Simon LaunayCEO/ Founder, Advisor, Entrepreneur
Bio

I am an experienced entrepreneur and business expert with over 13 years of international finance, strategy consulting and startup experience across consumer goods, retail and tech Significant experienced in building startups and corporate growth strategy. I have built and developed businesses, scaled up operations and advised FTSE250 companies on growth. I can help with business case, strategy, funding and financial planning and advising on launching, scaling and growing businesses I run my own businesses and provide advisory to clients outside Clarity but I love getting involved in helping other businesses so feel free to reach out and if I cannot help you directly, I will probably know someone who can.


Recent Answers


I've started my first business with £1,000 and bootstrapped my second tech startup up to proof of concept ahead of raising investment.

I agree with the advice you received; the amount of great business cases that come across investors desks these days will make it difficult for you idea to make it past the post box; but you never know. Sometime, it is simply a case of finding the right person at just the right time. The best thing you can do is take you idea as far as you can yourself and network like a ninja.

If you told us where you are in the world, we could possibly give you some additional practical advice.
For instance, I started my businesses in the UK and there are many other routes available to fund your startup and get a few accolades before approaching investors. Look at government backed startup loans and government grants.


This is very close to home for me as I spent the last decade developing and advising businesses including Fortune 500 companies on competitive and growth strategies.

Ahead of thinking of the channels; that's easy, ask yourself, why?

Why, would a competitor's customer want my product over theirs?

The best exercise you can do in this case is a SWOT analysis:
You don't have to make it overly academic; look at your strengths and list them all. Then do the same with your weaknesses.

Then repeat the process for your competitors; do some research; look at their product quality, pricing, availability etc...

Then analyse the key elements of the value proposition:
> Product/ service differentiation: e.g. in value, in quality, in design, in exclusivity etc...
> Pricing: more or less than competitors; why?
> Channels: availability, access, speed, ease

Then go through the Opportunities and the Threats.
Identify how you could convince their audience that you have a better deal (avoid price wars unless you have enough market share and cash to ride the storm - this rarely ends well)

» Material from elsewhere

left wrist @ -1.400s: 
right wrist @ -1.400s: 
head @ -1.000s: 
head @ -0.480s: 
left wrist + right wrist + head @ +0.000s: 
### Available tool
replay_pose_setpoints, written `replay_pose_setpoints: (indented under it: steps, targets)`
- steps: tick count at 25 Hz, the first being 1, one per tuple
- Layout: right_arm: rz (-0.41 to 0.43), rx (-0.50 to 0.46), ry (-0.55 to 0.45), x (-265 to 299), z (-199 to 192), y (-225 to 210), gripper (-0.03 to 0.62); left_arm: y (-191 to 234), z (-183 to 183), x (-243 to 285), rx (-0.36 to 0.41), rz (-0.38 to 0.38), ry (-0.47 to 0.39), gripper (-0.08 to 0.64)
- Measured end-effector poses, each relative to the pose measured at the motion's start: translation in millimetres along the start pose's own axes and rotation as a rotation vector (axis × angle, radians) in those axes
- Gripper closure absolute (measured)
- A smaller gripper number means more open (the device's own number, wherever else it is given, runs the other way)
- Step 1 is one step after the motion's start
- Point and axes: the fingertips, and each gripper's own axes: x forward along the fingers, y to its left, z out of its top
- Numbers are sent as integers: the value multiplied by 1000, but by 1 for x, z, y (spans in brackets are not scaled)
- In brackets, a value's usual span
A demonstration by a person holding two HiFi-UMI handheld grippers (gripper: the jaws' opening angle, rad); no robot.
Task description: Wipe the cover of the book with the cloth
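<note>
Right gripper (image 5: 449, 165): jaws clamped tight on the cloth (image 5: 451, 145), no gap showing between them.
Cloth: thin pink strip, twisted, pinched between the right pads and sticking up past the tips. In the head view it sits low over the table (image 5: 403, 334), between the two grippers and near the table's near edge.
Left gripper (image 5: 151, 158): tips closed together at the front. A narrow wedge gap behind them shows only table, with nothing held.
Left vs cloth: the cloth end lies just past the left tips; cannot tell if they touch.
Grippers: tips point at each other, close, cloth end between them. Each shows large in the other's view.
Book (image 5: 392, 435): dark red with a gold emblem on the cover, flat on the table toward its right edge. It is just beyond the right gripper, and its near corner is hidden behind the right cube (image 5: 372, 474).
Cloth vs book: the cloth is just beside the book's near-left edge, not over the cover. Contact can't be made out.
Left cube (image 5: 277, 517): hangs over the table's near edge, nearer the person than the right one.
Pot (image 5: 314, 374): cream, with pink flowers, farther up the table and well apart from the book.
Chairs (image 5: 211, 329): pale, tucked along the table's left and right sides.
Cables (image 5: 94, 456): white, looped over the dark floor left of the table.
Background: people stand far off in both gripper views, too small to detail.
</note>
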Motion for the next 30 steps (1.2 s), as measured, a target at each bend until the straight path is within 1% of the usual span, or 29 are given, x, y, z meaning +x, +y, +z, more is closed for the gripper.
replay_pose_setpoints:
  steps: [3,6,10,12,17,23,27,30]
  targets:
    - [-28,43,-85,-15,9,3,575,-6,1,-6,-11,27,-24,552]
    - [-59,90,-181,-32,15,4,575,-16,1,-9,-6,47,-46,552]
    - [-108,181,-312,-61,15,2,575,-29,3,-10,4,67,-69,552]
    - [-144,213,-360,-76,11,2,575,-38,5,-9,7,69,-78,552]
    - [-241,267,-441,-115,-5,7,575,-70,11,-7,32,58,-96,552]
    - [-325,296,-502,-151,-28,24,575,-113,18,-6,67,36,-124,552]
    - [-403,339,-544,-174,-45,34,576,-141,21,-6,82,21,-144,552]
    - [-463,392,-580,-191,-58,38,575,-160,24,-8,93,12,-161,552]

Then design your strategy; where, what, how, when

Reach out if you need more help; good luck


It largely depends on the amount and the business type.
Investors will like maximum returns for as little risk possible so the earlier you go for funding in your launch plan, the harder it is unless your business plan is so strong that any investors will want to take the punt.

Investors typically will want to see how much you invested yourself and how far you tried to go prior to raising funds.

The best time to approach early stage seed investors in my opinion is when you are market ready and are just starting to show case the proof of concept with early market feedback.
Of course this depends on your business plan; how much growth/ market potential there is, the ROI on offer, the exit and timings around the exit and any risk mitigations you can offer to investors (for instance in the UK, you can get small enterprise investment scheme approved, which provides 75% investment protection).

There are many non equity routes you should look to explore ahead of considering equity; obviously the earlier you offer equity, the more you give away early.


I've gone through a lot of this myself. Pumping money into social network advertising is not (or highly unlikely) to return a strong ROI but it depends on your product and who you want to reach.
It is much more effective when your brand presence has grown enough to create a Halo around your advertising; right at the start, you are going to burn a lot of cash for little results.
The best thing to do is to get the basics right first. Create multiple touchpoint for your business with social media pages (it looks like you have that). Make sure you have a few videos on YouTube, this counts toward SEO. Be active with blogging and content engagement. Publish on LinkedIn, create a blog and start engaging your audience and drive traffic to your site.